The king knew that she was heavy with child - and thus hoped to defeat her. He refused to honour her request to giver her time, asked "in the name of the Mother". He was determined to defeat her and this seemed a good time. But she demonstrated that she was still supreme in speed, magic and skill. She raced against his horses, defeated them, and then gives birth to twins. She then cursed the men of Ulster in the name of the Mother to feel the pangs of child-birth for 7 generations. Men were challenging women so it appropriate for them to share in women's troubles! But the very fact that a king could force her as a mother to race reveals the weakness of women in that society.

Celtic society then evolved a head collection culture, perhaps because, in overthrowing the power of the mothers, the head had replaced the womb as the mythical source of life . (As it had with the Greeks ref. above p.). The Celtic warriors sometimes slept with the severed heads of enemies placed between their thighs in a crude imitation of a woman in childbirth. They may have seen this as giving them the power of the mothers.

Women often had to fight in the wars of this period when hill and cliff top forts were built throughout the land. They thus needed a Goddess of the Battlefield to protect the wounded, convey the dead to the next world, and confuse the enemy - as did the men (thus their talk of the harvested heads being "the mast" or food of Macha) - and so the women had to call on the warrior aspect of the Mother - and found The Morrigan into which Macha was subsumed as part of a triple Goddess with her two sisters, Badb and Morrigan. In Britain she was probably better known as Morgan. The Morrigan was feared by men who dreaded the female power she represented - so she became depicted by them as a hag - or as the three hags as in Shakespeare's Macbeth.

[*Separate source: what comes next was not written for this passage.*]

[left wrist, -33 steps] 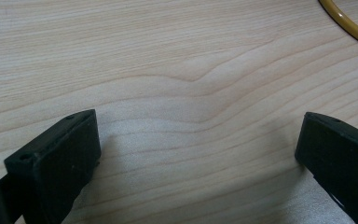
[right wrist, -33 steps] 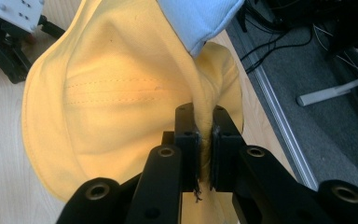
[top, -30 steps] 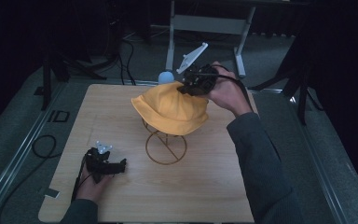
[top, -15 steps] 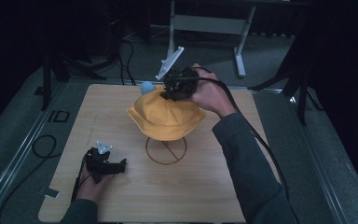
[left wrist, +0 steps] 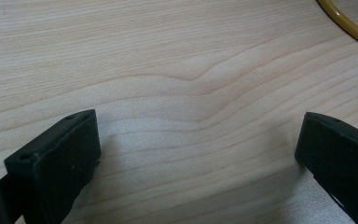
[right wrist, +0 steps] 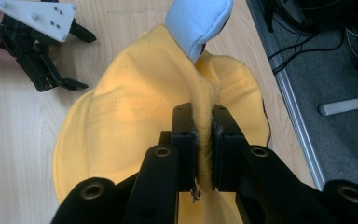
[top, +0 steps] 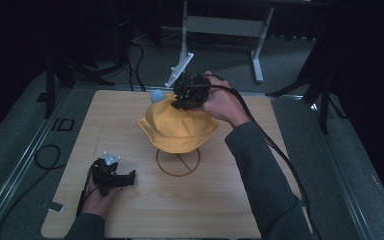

But the Morrigan was more that the fighter of men. She offered to help Cuchalain in his battles. She was the healer of the wounded and of the taker of the spirits of the dead into the next world. She was depicted as the Sacred Cow whose milk was an antidote to the poison of weapons. She became the Mother on the Battlefield as well as the Warrior - perhaps reflecting in this the mixed roles then played by women.

When She fought, She did not normally use the war weapons of which the Gods were so proud, but instead used the powers of magic including of shape shifting. These powers were usually deployed to defeat the plans of the men of war, to trick them into doing the will of the Goddess, to demoralise the armies or to force an army to kill its own men. Women warriors may have trained the men - but the Goddess when she fought used her wits, her knowledge of men, her bond with other creatures and the magical powers that she possessed - because of her bond with the land.

The time when men took over in the British Isles may well have generated the many Irish myths about Goddesses who were even raped. The Goddess Tlachtga was pack-raped by the three sons of a man she had gone to in order to learn his magic - and she then died giving birth to male warriors. Macha became of even lower status as a daughter of the son of the god Neid rather than his consort. But then Irish culture may have become more gender balanced for the popular image of the Goddess became more that of Bride or Bridget. As Goddess of inspiration, healing and smithwork she was a role model for women suitable for an Ireland of a less warlike civilisation. A poem of mine about the changing images of my people's Goddesses is included in the appendixes.

In short, women and warrior energy, fighting Goddesses and healing Goddesses, priestess and warrior, are utterly reconcilable concepts of very ancient history. Women may use different tools, may have different aims, but women like men have a duty to fight to protect children, the home and the greater home, the earth herself.